Allies of whiteness quite simply are those who are invested in maintaining the architecture of white supremacy even as they pretend to deplore it. They join in condemnations of systemic racism in theory, but they never actually do anything that would end it. Allies of whiteness will condemn racial discrimination in an abstract sense but never take a position against someone specific: a co-worker, a friend, a relative. They will hide within generalities, condemning someone already condemned (Donald Trump, for example), some epoch of the past (Jim Crow), some inchoate act that cannot be attributed to any one person (racism in the media at large). They will never take a stand, never make overtures toward racial equality without a public audience.
It is the underlying current of the nation’s racism; hard to quantify, because racists are both systems and individual people, and so many racist acts that deserve scrutiny do not make national news. Racists are not all public figures; they are more likely people who work and study with you. Acts of racism are not all shootings and lynchings. Most, such as the now infamous video of the dog walker in Central Park, happen in ordinary circumstances and interactions; racism is enacted by people who are certain that they have done nothing racist—nothing that they will be held accountable for. Racists everywhere have been able to survive and thrive because allies of whiteness have enabled them, made excuses for them, stayed coyly quiet instead of exposing them.

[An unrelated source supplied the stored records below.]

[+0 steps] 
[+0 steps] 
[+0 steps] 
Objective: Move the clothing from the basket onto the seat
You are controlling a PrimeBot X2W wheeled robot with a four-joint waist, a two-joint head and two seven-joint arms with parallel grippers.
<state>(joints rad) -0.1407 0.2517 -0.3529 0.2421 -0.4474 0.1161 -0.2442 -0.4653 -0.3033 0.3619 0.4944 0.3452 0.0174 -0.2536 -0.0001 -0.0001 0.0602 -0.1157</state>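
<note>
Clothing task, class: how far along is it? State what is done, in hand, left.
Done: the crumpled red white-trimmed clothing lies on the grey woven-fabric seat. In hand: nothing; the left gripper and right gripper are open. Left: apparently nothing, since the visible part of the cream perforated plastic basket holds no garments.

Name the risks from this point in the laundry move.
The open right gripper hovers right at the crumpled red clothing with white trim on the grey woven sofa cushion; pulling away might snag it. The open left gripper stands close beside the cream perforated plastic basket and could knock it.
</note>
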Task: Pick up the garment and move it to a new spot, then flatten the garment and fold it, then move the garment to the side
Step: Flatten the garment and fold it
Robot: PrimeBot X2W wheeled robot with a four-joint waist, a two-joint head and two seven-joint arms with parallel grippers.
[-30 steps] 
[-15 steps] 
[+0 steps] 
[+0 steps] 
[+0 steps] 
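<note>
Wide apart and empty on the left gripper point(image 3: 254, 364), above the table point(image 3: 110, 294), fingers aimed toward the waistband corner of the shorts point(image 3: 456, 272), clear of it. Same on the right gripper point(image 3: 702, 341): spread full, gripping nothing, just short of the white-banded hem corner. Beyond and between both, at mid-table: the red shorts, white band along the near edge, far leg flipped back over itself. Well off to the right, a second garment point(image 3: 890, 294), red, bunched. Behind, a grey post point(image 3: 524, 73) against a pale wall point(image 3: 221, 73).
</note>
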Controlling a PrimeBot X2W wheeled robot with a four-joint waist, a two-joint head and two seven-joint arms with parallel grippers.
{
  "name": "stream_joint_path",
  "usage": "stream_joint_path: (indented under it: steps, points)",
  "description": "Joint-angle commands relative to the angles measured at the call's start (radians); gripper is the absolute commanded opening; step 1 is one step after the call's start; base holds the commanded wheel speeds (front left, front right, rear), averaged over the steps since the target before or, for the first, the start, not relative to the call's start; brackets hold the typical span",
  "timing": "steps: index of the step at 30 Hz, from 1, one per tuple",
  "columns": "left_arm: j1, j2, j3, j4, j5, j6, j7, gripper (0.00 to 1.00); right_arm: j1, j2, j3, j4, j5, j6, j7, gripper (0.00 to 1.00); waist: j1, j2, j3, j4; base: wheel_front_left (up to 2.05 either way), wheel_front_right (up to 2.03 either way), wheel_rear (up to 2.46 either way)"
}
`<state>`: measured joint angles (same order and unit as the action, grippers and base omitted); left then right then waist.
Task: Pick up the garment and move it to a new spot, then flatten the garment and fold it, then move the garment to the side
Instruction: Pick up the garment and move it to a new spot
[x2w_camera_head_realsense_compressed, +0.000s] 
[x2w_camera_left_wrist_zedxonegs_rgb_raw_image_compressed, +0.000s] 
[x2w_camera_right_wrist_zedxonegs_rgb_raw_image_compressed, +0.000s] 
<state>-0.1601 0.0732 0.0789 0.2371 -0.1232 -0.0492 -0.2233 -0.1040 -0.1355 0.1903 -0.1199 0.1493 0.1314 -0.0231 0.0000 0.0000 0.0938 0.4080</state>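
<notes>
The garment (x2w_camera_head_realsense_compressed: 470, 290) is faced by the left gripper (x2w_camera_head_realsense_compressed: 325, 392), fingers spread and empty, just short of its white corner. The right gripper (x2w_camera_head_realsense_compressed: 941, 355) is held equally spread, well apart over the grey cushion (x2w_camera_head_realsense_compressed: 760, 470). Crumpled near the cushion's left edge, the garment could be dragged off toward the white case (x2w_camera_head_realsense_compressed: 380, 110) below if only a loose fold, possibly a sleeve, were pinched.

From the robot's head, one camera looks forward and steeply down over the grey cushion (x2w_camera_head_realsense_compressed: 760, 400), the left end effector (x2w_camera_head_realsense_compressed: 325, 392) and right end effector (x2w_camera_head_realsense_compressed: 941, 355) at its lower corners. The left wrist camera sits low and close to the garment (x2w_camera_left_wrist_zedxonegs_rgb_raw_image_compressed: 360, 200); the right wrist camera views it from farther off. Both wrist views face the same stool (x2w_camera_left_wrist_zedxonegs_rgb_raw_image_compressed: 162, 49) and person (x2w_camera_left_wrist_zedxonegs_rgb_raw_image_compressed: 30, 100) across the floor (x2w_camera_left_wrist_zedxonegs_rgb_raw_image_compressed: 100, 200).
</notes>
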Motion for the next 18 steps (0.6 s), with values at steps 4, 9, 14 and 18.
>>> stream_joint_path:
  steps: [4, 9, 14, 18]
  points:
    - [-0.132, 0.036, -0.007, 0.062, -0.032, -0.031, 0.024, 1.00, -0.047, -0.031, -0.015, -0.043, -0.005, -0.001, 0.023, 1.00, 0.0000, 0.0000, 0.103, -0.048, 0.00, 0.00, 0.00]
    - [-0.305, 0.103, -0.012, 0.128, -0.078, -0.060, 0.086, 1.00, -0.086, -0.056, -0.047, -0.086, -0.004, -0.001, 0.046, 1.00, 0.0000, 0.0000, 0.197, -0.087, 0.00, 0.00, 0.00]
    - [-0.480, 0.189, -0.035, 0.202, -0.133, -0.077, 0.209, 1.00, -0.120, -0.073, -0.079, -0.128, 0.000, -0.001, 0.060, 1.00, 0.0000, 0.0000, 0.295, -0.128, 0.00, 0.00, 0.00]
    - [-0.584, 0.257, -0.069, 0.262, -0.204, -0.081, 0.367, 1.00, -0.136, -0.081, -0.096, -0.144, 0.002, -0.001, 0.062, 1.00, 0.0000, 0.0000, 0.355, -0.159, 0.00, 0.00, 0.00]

It’s also true that allies of whiteness can be brown or black. If some black and brown people have spoken out against racist systems of preference, others are riding on risks that others took for them, the benefits of which they are eager to reap. Like South Carolina Republican Senator Tim Scott, they will say next to nothing about matters of race, but will eagerly become the face of racial “reform” because they are the safe brown or black people, whom the allies of whiteness can trust. Scott fronts for GOP Senators like Mitch McConnell, who suddenly need to make a show of their belief in police reform.
In recent weeks, as protests have raged through the country, as video after video of white entitlement and its consequences has surfaced, many white people have been wrestling with whether they are being good allies to black people and other people of color. This is an urgent and worthwhile reckoning. My category “allies of whiteness” may be inexact, but it encapsulates the silent supporters of those with overtly racist views, those who fight to keep up statues that celebrate slavery, those who actively create new structures of oppression.
As we go deeper into what will—I hope—be a social and cultural transformation, it is essential to identify a theoretical basis that understands and exposes the different technologies that white majorities have deployed to ensure that things remain as they are. In the meantime, nearly three months after I was blocked by the New York Review Daily, I have been unblocked. But I have not received any response or communication from either their editors or their publisher, all of whom I contacted in the hope of a dialogue.